気になって調べはしたのだが、そもそも流通が無くて確認が取れなかったのだ。
とりあえず五本ほど入れてみたが、そんなに高価なものだったとは。
「足りなかったら追加せねばと思っておりましたが、多いならそれで良いのです。どうぞお持ち下さい」
微笑んでそう促すと、諦めたような顔で袋を席の横に置く。
「……少し前、竜の牙が王都に持ち込まれたと噂が流れましたが……本当に貴女が?」
「王都の鍛冶屋に持ち込んだのなら恐らく私でしょう。……秘密裏の作戦である筈ですが、まあ目撃者はいますよね」
竜殺し、などという物騒極まる二つ名を付けられていたからもしやと思っていたが、本当に噂になっていたとは。
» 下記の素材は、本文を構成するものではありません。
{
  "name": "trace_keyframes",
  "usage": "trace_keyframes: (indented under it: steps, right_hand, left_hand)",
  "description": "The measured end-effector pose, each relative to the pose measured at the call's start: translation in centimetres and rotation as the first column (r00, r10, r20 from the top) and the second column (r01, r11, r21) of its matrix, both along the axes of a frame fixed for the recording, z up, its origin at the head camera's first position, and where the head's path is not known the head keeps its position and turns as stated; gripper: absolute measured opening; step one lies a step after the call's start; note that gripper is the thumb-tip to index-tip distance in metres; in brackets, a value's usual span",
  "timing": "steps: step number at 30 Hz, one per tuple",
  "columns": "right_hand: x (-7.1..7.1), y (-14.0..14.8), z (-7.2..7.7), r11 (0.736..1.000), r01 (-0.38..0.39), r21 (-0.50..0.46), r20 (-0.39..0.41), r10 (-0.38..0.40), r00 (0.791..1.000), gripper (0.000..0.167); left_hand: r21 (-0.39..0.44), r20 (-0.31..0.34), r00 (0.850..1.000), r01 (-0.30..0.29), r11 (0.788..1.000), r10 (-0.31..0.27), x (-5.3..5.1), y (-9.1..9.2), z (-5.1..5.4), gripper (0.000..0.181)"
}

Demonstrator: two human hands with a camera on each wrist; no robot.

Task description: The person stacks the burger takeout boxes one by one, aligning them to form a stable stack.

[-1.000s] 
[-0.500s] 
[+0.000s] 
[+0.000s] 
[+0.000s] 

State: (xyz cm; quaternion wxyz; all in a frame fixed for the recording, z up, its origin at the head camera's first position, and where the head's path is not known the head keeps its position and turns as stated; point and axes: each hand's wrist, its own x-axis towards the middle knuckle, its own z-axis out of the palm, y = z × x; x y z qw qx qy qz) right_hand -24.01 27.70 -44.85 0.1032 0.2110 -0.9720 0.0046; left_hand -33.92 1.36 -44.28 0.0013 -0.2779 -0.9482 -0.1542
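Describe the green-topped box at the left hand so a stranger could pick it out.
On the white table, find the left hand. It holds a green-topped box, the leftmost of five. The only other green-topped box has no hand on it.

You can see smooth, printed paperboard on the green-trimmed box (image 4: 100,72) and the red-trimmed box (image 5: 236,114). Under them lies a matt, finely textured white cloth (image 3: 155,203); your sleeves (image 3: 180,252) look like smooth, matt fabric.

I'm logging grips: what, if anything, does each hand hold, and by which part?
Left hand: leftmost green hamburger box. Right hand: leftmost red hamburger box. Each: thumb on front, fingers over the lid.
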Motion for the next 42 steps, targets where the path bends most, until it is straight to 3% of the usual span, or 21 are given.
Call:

幸いにしてリリアンヌがシナイの竜と知り合いであることは広まっていないらしい。誰にも言っていないから当然だが。
「先の『帝国の勇者』討伐で必要になったため調達したものです。私が持っていても宝の持ち腐れですので、商会の方で有用にして頂ければと」
「……これのお返しはまた後日お届けしましょう」
「気にしなくても宜しいのに」
「持ち込んだお礼より高価なお返しをされてはこちらも面子が立ちません。……それともこれの代価に何かお求めになると?」
眉間を揉み解しつつ、ちらとこちらに視線を向ける。
にこやかな表情であるが視線は揺るぎない。
先程までの父親の顔ではない。王国随一の規模を誇る大商会の長たる者の瞳。
来たな、と僅かに高揚した気持ちでリリアンヌも腰をかけ直す。
「そうですね。代価というわけではありませんが、お願いしたいことならありました」
「ほう、何ですかな?」
ここからが本番。
笑顔を崩さぬよう気を付けつつ、リリアンヌは願いを言った。